Privacy Policy

1. Who we are

Royal Ticket is a multi-tenant SaaS product. The "platform operator" is RoyalPOS. The "tenant" is the lot operator who uses Royal Ticket to run their business. If you visited a venue that uses Royal Ticket, the tenant — not RoyalPOS — is the controller of your ticket data.

2. What we collect

From parking-lot operators (tenants)

• Company name, contact email, phone, GST number (optional)
• Operator accounts: name, email, phone, password (hashed)
• Location, billing-rule, and printer configuration you create
• Tickets, payments, and reports your operators generate
• Device identifiers + IP for the mobile app's sync trail

From lot customers (people who park)

• Vehicle number (when entered or auto-detected by camera OCR)
• Driver phone (optional, when supplied)
• Entry / exit timestamps, charges, and payment mode

From website visitors

• Lead-form submissions: name, email, phone (optional), city, location count
• IP address, browser user-agent, referrer URL — for spam filtering only
• Cookies for session management on /admin and /app (no advertising cookies)

3. Why we collect it

• To deliver the service — login, sync, billing, receipts, reports
• To respond to enquiries — when you submit the lead form, we contact you about a possible plan
• To improve the product — aggregated, anonymous usage signals only
• To meet legal obligations — tax records, subscription invoicing

We do not sell your data. We do not share it with advertisers.
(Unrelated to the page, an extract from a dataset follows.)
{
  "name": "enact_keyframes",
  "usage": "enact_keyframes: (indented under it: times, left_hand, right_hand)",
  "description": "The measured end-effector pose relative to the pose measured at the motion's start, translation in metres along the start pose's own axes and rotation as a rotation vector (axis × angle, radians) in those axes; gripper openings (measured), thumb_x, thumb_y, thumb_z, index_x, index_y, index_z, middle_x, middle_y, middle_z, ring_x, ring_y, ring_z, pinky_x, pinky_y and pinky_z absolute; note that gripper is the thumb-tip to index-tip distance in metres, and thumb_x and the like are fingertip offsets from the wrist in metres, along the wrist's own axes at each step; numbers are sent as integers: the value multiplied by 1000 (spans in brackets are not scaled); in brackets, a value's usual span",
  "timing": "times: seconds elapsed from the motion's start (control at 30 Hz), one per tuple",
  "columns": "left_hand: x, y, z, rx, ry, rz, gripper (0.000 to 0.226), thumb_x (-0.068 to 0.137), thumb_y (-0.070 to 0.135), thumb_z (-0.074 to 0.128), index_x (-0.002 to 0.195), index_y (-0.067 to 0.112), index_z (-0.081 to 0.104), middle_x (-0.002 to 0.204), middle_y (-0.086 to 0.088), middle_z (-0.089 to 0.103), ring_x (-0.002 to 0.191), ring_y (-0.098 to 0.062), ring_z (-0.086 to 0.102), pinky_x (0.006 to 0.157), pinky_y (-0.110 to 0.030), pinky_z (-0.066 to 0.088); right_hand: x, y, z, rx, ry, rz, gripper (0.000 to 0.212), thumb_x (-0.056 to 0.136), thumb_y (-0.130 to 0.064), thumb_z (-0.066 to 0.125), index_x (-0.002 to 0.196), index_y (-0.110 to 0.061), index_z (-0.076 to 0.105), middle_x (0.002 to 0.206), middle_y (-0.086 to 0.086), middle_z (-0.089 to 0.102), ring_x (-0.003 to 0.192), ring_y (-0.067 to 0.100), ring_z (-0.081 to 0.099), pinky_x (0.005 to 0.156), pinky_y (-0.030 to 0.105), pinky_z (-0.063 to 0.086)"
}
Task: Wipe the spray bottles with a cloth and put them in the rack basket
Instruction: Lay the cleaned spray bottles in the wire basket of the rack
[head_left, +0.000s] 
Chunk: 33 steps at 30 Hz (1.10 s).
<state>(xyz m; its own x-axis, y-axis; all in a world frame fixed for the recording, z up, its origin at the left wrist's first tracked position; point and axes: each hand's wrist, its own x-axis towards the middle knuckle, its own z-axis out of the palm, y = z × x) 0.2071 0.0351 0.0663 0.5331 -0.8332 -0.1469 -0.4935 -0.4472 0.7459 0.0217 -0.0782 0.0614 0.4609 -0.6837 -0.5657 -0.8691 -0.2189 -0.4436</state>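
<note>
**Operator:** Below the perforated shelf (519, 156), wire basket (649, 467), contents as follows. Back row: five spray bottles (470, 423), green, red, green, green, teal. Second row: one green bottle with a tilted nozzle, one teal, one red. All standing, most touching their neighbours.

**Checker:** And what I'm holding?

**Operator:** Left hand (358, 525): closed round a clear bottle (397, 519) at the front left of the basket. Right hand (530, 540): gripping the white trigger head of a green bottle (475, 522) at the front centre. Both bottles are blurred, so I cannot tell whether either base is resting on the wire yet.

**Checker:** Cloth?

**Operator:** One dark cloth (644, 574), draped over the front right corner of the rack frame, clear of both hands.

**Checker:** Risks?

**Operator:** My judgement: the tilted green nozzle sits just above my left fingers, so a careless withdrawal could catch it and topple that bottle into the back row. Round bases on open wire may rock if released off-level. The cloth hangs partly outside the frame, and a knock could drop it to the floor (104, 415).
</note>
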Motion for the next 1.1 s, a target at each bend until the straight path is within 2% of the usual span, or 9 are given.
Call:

We do not use customer or operator data to train AI models.

4. How long we keep it

• Tickets & payments: retained as long as the tenant's account is active, plus 7 years for tax compliance
• User accounts: retained while active; disabled accounts purged after 24 months of inactivity
• Lead-form submissions: kept up to 24 months unless you ask earlier deletion
• Server logs: 90 days rolling

5. How we store it

• Each tenant company gets its own isolated MySQL database
• Passwords are hashed using bcrypt — never stored in plain text
• API tokens (Sanctum) are stored hashed
• Data is hosted in India (parking.royalcrm.in)
• Daily encrypted backups are retained for 14 days

6. Who we share data with

We do not share your personal data except:

• Payment processors — when you (a tenant) pay for your subscription, billing info is shared with the payment gateway only as required to complete the transaction
• Hosting infrastructure — our cloud provider holds encrypted data at rest
• Legal compliance — when required by Indian law or a valid court order

7. Cookies & trackers

We use functional cookies only for keeping you logged into the admin panels. We do not use advertising or behavioural-tracking cookies. The lead form uses browser localStorage to remember whether you have already dismissed it (a single flag — no tracking).

8. Your rights

Under DPDP 2023 and similar laws you have the right to:

• Access the personal data we hold about you
• Request correction of inaccurate data
• Request deletion of your data ("right to be forgotten") — subject to legal retention rules
• Withdraw consent for marketing communication at any time
• Lodge a complaint with the Indian Data Protection Board

To exercise any of these rights, write to support@royalcrm.in with the subject line "Privacy request". We respond within 30 days.

9. Children

Royal Ticket is a B2B product not intended for use by anyone under 18. We do not knowingly collect data from minors.

10. Changes to this policy

We may update this page when we change the product or the law changes. Material changes will be notified via email to all tenant admins. The "Last updated" date above is your authoritative reference.

11. Contact

Questions, requests, or complaints:
Email: support@royalcrm.in
Website: parking.royalcrm.in

This policy is provided in good faith and is not legal advice. For questions that require a binding interpretation, consult a qualified lawyer in your jurisdiction.